Laws (rules) can control what data is stored where (as in Europe).
Norms (enforced by software engineers and managers and executives) can shape what is done.
Fines (prices) for misusing data or subsidies for using data wisely/ethically can make a difference. Advertising-based data colelction could be shaped like charging government fees for targeted advertising or whatever.
Better software and systems (architecture) that support privacy whether using local storage or peer-to-peer exchanges or some other approach like tagging and filtering via metadata or whatever can help make it easier to do the right thing.
Also along the lines of changing social architecture, there could be broader economic changes shifting business models -- like if the balance in society shifts from mainly exchange-based transactions more to subsistence production, gift exchange, and government-planned activities.
We can also ask, why is loss of data privacy an issue and try to address the root concerns related to jobs, relationships, financial security, and so on.
David Brin's "The Transparent Society" is also another path:
https://en.wikipedia.org/wiki/The_Transparent_Society [wikipedia.org]
"The Transparent Society (1998) is a non-fiction book by the science-fiction author David Brin in which he forecasts social transparency and some degree of erosion of privacy, as it is overtaken by low-cost surveillance, communication and database technology, and proposes new institutions and practices that he believes would provide benefits that would more than compensate for lost privacy. ... Brin argues that it will be good for society if the powers of surveillance are shared with the citizenry, allowing "sousveillance" or "viewing from below," enabling the public to watch the watchers. According to Brin, this only continues the same trend promoted by Adam Smith, John Locke, the US Constitutionalists and the western enlightenment, who held that any elite (whether commercial, governmental, or aristocratic) should experience constraints upon its power. And there is no power-equalizer greater than knowledge. ..."
The biggest challenge of the 21st century: the irony of technologies of abundance used by scarcity-minded people.
(Score: 5, Insightful) by Immerman on Sunday June 05 2022, @05:18AM (1 child)
The problem with transparency, is that the powerful are inherently in a much better position to abuse that information than the masses are.
(Score: 1, Interesting) by Anonymous Coward on Sunday June 05 2022, @12:45PM
chicken or egg?
they are powerful because they have information -or- they have information (others don't have) which makes them powerful.

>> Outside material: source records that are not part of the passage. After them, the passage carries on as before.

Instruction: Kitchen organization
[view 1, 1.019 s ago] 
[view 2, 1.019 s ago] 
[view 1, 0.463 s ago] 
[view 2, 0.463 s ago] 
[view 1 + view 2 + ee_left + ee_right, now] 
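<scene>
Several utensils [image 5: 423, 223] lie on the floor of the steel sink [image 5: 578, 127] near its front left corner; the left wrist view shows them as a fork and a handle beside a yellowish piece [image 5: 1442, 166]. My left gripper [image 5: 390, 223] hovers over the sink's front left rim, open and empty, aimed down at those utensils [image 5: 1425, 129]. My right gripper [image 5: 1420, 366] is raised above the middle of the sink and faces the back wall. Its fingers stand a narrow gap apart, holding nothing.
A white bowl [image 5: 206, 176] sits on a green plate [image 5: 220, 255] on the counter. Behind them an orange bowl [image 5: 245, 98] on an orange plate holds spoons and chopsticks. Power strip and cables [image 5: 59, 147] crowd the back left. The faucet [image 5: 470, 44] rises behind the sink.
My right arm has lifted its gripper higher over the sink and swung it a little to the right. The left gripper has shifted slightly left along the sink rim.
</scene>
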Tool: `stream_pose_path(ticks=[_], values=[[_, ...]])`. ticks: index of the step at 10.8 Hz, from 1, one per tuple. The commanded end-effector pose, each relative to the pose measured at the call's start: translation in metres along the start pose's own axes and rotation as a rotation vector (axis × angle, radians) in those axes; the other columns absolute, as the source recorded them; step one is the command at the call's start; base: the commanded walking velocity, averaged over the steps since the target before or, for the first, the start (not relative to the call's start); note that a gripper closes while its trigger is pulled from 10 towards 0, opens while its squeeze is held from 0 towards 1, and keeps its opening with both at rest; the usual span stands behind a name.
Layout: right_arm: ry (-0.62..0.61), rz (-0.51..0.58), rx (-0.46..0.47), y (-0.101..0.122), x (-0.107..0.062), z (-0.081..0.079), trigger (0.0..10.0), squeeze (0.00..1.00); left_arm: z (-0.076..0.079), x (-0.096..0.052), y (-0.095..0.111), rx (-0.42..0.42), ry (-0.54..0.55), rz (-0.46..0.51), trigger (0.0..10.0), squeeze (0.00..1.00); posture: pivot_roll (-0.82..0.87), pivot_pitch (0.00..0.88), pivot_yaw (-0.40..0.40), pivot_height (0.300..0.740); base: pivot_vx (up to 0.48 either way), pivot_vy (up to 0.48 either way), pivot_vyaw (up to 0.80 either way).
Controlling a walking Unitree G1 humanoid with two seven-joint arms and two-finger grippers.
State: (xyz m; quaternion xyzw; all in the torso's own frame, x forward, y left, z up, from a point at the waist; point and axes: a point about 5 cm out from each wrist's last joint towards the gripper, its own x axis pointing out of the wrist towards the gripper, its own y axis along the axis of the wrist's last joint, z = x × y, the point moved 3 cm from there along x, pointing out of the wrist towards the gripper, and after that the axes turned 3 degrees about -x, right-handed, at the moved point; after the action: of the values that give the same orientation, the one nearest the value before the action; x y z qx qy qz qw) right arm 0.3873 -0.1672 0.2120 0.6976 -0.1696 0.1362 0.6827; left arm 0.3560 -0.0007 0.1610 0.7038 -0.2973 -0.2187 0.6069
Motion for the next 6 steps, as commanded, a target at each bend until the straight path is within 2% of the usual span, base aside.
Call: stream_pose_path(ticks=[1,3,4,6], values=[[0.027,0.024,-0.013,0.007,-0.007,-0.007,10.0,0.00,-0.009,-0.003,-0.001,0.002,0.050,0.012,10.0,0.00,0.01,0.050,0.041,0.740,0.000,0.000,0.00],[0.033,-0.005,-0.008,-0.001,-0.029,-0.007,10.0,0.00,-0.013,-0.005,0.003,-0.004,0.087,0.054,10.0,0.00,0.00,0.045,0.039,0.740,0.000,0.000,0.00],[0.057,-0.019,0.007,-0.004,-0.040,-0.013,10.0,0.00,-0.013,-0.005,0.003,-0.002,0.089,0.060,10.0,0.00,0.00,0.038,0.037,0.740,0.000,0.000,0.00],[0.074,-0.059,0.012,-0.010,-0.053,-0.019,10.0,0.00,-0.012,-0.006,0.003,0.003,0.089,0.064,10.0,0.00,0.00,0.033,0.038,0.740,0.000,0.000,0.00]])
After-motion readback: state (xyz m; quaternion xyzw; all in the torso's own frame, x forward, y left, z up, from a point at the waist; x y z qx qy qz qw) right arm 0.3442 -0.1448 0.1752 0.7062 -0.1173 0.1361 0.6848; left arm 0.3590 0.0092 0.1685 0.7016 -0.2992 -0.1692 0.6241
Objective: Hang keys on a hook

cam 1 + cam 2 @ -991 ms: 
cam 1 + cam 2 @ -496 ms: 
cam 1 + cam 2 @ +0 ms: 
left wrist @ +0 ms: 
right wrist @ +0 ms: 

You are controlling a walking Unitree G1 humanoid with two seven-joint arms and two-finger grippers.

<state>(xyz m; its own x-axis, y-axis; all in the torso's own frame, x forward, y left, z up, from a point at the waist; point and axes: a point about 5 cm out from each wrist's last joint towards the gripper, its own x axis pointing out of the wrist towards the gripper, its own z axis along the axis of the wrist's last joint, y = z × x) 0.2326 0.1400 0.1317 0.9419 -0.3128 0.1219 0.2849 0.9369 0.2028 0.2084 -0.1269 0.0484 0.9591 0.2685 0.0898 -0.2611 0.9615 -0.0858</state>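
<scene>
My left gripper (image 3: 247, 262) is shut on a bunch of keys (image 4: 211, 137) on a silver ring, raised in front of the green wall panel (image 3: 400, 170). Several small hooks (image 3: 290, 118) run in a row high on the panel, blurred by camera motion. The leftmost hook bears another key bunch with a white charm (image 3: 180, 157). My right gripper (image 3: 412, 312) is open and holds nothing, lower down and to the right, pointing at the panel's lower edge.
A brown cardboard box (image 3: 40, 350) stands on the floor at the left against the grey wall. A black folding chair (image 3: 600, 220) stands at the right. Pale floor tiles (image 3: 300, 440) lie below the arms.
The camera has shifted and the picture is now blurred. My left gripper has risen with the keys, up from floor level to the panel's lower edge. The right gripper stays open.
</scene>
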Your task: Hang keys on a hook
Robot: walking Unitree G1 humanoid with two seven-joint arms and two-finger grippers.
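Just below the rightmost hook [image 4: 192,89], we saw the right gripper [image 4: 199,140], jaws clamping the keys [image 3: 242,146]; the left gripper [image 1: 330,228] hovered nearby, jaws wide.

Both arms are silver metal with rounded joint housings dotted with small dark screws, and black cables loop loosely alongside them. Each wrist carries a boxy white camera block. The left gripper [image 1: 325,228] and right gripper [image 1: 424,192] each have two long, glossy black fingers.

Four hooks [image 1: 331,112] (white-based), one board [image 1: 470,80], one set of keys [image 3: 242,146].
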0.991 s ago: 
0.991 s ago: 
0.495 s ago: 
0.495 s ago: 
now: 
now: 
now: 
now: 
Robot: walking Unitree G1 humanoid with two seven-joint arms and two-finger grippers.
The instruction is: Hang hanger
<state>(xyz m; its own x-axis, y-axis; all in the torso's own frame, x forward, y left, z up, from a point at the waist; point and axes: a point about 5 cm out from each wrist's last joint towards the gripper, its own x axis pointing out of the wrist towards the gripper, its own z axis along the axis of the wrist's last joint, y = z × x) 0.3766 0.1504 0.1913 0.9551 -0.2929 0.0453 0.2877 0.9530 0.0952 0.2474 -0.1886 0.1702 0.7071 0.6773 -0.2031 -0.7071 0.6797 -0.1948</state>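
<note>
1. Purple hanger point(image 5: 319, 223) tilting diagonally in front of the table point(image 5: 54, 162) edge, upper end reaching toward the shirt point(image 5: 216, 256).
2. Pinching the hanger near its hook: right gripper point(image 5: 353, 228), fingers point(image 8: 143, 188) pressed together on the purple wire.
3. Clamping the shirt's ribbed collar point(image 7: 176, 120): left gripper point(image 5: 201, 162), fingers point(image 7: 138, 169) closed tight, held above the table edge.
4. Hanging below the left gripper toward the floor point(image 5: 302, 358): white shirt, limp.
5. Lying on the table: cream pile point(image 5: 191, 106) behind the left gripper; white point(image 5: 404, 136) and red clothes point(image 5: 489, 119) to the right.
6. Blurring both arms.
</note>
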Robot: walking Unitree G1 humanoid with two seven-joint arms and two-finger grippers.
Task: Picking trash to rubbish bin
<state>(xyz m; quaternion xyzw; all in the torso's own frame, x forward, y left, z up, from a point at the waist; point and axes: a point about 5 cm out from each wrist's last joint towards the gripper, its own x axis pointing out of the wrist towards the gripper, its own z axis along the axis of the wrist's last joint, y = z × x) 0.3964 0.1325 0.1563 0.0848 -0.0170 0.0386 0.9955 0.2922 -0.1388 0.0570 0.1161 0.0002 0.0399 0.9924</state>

i suppose it just boils down to: can you be powerful without information?
and then: do you use power to limit information (for others), like dumb-down the surrounding (i am looking abit sideway thru squinting eyes at social media here) or do you use the power to gain more information?
i just feel it's miserable to limit a "information storing, gathering and processing" device/technology.
it's like trying to force a fish to NOT swim.
so, "hacking" really is acquiring information thru unconventional means and a shitty interface :]
note: data reading should be public; data modification is a different can of worms.
(Score: 0) by Anonymous Coward on Monday June 06 2022, @05:30PM
As a society, we need to change our concepts of both privacy and consent.
Privacy is straightforward: You are not allowed to use your knowledge of me without my consent, no matter how you acquired that knowledge. If you do, I get to sue you into bankruptcy.
Consent is more complicated: We need a consolidated and streamlined way of granting consent. So, I have an agent in the cloud somewhere, which I have told my preferences, and when you need my consent to send me targeted advertising, for example, my agent will tell you yes, or no, or only if you pay me $0.02, or whatever other conditions I want to put on my consent. And then you have the option of either meeting my conditions, or not invading my privacy.